**What is expected**
Using the listing below, set down exactly the lines starting at the line that contains "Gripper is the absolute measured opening" and ending at the line that contains "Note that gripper", both included, and no others.

Dataset section Block Start

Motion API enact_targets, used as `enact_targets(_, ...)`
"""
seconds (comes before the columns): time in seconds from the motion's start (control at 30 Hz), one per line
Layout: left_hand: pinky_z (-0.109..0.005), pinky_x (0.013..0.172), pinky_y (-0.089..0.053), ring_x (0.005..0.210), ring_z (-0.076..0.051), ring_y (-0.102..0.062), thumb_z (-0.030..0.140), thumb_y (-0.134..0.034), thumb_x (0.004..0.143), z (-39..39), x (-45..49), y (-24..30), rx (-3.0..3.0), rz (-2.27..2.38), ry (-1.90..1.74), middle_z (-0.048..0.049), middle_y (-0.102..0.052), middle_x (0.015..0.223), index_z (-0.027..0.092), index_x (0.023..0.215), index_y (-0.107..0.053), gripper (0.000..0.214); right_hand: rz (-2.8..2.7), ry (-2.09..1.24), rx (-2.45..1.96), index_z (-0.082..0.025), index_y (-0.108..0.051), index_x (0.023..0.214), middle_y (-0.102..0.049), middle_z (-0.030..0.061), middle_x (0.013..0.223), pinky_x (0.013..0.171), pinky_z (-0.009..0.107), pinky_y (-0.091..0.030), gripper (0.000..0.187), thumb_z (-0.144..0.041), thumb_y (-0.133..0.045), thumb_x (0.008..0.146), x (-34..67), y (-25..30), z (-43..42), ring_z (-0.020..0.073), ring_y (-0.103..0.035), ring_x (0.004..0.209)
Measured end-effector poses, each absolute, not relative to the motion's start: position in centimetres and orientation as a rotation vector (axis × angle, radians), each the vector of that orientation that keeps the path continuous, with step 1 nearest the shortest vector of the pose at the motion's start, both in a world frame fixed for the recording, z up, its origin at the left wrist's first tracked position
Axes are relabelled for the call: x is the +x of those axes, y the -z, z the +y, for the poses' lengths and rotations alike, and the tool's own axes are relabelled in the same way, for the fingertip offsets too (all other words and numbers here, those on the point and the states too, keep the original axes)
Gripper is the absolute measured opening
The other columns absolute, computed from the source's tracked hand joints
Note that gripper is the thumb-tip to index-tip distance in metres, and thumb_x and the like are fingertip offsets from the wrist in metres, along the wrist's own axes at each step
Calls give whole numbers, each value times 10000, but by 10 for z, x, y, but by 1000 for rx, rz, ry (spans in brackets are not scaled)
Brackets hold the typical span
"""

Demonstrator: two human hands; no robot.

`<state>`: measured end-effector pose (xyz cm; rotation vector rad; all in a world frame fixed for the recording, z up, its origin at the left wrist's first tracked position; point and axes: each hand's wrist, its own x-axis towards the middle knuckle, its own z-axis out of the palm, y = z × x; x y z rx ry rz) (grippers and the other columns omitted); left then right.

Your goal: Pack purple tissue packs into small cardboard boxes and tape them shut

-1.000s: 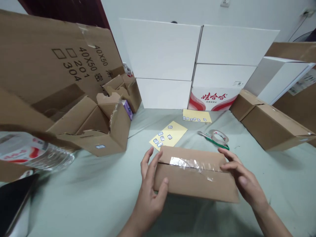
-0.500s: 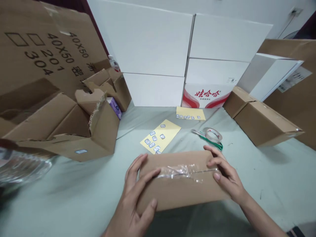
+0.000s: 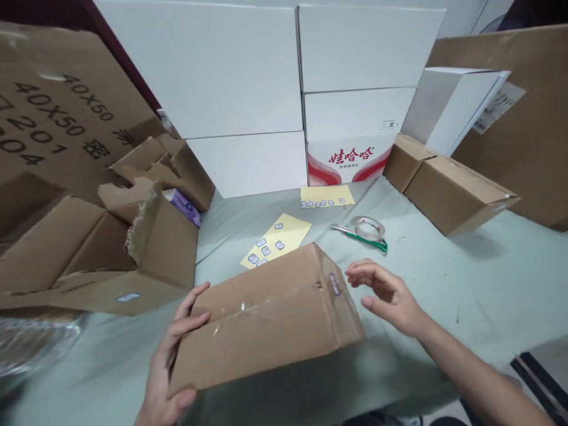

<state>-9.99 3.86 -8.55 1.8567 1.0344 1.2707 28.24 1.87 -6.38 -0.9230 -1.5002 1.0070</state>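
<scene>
A taped brown cardboard box [image 3: 266,313] is held tilted above the green-covered table, with a small blue-edged sticker [image 3: 334,284] on its right end. My left hand [image 3: 171,355] grips its left end, fingers on top and thumb at the near edge. Just off the right end is my right hand [image 3: 384,293], fingers apart and curved, holding nothing. Behind the box lies a yellow sheet [image 3: 290,228] bearing several small stickers, partly covered by the box. A second yellow sticker sheet [image 3: 328,194] rests farther back.
A roll of clear tape [image 3: 369,228] and a green utility knife [image 3: 366,238] lie right of centre. Open cartons [image 3: 175,236] stand at the left. White boxes [image 3: 248,163] form a wall at the back. Another closed brown box [image 3: 457,192] sits at the right.
The box has been turned so its right end with the sticker shows, and it has shifted left. My right hand has let go of it; my left hand still holds on. The view has swung right.
</scene>
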Motion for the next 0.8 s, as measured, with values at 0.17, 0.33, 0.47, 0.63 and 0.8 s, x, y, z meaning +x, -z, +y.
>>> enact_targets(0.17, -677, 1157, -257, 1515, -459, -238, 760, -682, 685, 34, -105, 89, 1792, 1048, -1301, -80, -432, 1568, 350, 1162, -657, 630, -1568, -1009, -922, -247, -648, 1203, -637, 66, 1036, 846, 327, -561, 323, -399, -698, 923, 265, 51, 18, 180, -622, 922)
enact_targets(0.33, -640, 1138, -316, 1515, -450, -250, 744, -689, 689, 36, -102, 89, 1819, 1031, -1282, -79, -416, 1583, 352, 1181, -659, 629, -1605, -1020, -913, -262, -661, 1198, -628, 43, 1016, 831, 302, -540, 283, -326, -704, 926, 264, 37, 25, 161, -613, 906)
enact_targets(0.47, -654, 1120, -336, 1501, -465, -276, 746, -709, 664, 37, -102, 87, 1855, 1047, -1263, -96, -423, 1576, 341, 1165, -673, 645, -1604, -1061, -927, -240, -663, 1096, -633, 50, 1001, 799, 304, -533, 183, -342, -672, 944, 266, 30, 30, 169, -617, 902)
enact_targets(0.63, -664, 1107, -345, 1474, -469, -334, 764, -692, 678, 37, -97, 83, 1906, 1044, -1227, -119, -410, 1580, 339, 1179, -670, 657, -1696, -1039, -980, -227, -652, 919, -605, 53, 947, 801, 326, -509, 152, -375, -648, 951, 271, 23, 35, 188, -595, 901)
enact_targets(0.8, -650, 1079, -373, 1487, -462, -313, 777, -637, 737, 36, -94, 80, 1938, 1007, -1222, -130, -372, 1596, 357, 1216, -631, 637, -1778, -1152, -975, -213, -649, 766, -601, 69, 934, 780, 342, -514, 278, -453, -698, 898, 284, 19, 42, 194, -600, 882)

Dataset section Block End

**Output below**
Gripper is the absolute measured opening
The other columns absolute, computed from the source's tracked hand joints
Note that gripper is the thumb-tip to index-tip distance in metres, and thumb_x and the like are fingertip offsets from the wrist in metres, along the wrist's own axes at each step

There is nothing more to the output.